The JATSPack base bundle eliminates this redundancy, factors shared modules out into a core package, and cleans up a few inconsistencies. The result is a well-defined directory structure, with well documented dependencies. Each individual package comes with an OASIS catalog file that only has entries for the file in that particular module. A top-level catalog file is provided that uses the <nextCatalog> element to include all of the others.

These JATSPack versions of the schema are 100% compatible with those on the NLM site, and because of this, the JATSPack versions of the NISO DTDs are fully compliant implementations of the NISO standard[7].

The Relax NG Zip files downloadable from the NLM site do not include OASIS catalog files, and so to include these files in the JATSPacks, it was necessary to create entries for them. This is discussed in more detail in Namespaces and Relax NG, below.

Journal Publishing 3.0 Preview Stylesheets as a JATSPack

These are a set of preview stylesheets for the Publishing tag set, version 3.0, that are available for download from the NLM website. They are authored by Wendell Piez, and are described very nicely in [Piez 2010], from the Proceedings of JATS-Con, 2010.

These were repackaged into the JATSPack format. This was very straightforward, and involved the following steps:

  1. Assigning an abbrev: "html/publishing-3.0-preview"; a name, which is a URI: "http://jatspan.org/jatspacks/html/publishing-3.0-preview", and a version: "1.0".

  2. Creating the requisite directory structure.

  3. Moving files around. The files in this library comprise 14 XSLT files, nine files of documentation, a CSS resource, and a readme.txt file.

  4. Reimplementation of all of the shell stylesheets as individual steps defined within a single XProc pipeline. At the top level of the preview stylesheets are seven "shell" XSLT files, which are basically pipelines. One of the seven should be used depending on choices of citation style, desired output format, and content filtering (print only). Unfortunately, these shell stylesheets use Saxon-specific extensions and depend on one of the non-free versions of Saxon. It makes sense to implement these as an XProc pipeline, with three parameters for the choices described above.

  5. Writing the package descriptor file.
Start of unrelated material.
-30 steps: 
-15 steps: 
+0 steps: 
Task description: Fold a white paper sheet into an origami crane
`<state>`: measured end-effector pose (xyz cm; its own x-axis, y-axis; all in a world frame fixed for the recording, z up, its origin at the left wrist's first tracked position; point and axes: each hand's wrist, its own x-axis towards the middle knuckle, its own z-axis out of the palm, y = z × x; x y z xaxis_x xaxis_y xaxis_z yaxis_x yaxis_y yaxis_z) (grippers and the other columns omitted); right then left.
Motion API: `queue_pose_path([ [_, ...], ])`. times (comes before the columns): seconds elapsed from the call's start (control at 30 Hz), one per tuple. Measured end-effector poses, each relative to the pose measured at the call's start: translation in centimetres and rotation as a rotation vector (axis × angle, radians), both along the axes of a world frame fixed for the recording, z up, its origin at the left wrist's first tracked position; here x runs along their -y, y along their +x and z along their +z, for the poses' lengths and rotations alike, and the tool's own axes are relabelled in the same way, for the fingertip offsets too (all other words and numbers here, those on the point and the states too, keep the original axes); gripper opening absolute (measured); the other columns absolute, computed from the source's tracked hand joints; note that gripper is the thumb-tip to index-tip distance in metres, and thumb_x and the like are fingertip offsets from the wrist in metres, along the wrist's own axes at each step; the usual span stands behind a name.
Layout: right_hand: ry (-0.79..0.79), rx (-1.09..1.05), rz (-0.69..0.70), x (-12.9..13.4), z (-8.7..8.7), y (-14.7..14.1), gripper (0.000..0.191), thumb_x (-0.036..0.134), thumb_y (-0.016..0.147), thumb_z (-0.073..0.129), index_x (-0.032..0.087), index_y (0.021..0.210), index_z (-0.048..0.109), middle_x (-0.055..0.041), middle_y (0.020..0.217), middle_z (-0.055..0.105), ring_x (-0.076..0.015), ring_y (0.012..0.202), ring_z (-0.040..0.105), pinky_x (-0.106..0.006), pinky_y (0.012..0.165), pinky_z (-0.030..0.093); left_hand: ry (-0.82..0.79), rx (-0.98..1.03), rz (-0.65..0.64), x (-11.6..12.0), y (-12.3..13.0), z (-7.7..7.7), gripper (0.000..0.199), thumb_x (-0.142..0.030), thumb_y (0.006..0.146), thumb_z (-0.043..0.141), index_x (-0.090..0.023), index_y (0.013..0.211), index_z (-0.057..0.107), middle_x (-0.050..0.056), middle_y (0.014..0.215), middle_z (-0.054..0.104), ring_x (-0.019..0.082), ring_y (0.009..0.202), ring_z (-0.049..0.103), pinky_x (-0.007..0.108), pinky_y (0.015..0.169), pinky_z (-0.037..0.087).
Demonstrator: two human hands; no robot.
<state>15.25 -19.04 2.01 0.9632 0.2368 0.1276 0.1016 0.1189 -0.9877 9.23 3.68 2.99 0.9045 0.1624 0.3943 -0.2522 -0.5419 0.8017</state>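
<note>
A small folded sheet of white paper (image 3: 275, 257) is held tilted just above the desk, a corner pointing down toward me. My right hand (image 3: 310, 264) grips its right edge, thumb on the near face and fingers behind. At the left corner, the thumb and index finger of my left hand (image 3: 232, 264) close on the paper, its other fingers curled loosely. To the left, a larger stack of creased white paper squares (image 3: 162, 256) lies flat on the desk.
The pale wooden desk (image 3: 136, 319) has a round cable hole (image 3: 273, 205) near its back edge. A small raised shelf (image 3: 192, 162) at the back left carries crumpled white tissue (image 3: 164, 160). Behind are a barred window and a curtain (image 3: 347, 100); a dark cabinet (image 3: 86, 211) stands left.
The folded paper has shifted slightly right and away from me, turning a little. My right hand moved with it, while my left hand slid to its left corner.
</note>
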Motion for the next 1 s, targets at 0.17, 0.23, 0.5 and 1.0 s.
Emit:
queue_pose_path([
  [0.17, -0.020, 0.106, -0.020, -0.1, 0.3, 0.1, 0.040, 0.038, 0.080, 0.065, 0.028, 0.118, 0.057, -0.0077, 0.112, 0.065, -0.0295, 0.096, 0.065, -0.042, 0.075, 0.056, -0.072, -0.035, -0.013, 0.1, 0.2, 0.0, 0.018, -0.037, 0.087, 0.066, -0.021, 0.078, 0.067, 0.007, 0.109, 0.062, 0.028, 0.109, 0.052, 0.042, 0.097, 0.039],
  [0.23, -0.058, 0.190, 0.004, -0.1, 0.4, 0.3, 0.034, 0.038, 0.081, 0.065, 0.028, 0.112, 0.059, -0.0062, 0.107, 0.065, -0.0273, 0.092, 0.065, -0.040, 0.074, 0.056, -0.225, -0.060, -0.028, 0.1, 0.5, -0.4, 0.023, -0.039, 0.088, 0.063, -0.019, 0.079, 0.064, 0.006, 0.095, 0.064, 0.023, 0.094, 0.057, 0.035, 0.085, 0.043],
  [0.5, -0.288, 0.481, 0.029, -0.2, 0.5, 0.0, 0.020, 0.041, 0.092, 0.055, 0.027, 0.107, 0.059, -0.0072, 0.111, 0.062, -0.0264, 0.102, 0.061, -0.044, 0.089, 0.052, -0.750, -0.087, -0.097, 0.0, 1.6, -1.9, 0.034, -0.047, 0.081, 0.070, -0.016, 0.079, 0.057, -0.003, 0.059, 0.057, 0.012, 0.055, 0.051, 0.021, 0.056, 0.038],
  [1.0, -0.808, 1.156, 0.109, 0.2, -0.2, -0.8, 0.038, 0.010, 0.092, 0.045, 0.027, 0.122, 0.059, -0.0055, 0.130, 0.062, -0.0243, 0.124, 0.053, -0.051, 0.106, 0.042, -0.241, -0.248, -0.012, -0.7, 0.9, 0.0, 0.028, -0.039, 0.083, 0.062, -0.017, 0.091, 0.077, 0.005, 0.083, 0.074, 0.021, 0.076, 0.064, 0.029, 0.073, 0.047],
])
This involved assigning absolute import URIs to the outward-facing XProc and XSLT modules.

  6. Zipping it into the file html_publishing-3.0-preview-1.0.xar, and uploading it to JATSPAN.

By itself, repackaging this library in this way could not be considered an improvement over the current deployment of this tool, as a Zip file. However, there are a few advantages. Since this package is on JATSPAN, it can be searched for and discovered on JATSPAN. The documentation can be browsed by anyone from the JATSPAN site, without downloading and extracting the package. Anyone using the jatspan client utility could install it automatically with the following simple command.

jatspan install html/publishing-3.0-preview
Anyone with an EXPath-pkg enabled system would have instant programmatic access to the XProc stylesheets and XSLT modules, through their import URIs. Normally this would require some integration effort, but with JATSPack, it is automatic.

Furthermore, there are no disadvantages to packaging this way. The JATSPAN site allows anyone to download this package as a .zip file (exactly the same file as the .xar, but with a different extension), which can then be unzipped on the filesystem and used just as easily as before.

Another advantage is that other JATSPacks, written by other authors, could declare a dependency on this package. This would simplify the installation and integration of those later packages. And this point makes a good segue to the next example.

EPub Transformation

At the JATS-Con last year, Laura Kelly gave an excellent presentation on the EPUB format and a set of transformations for converting JATS documents into EPUB ([Kelly 2010]).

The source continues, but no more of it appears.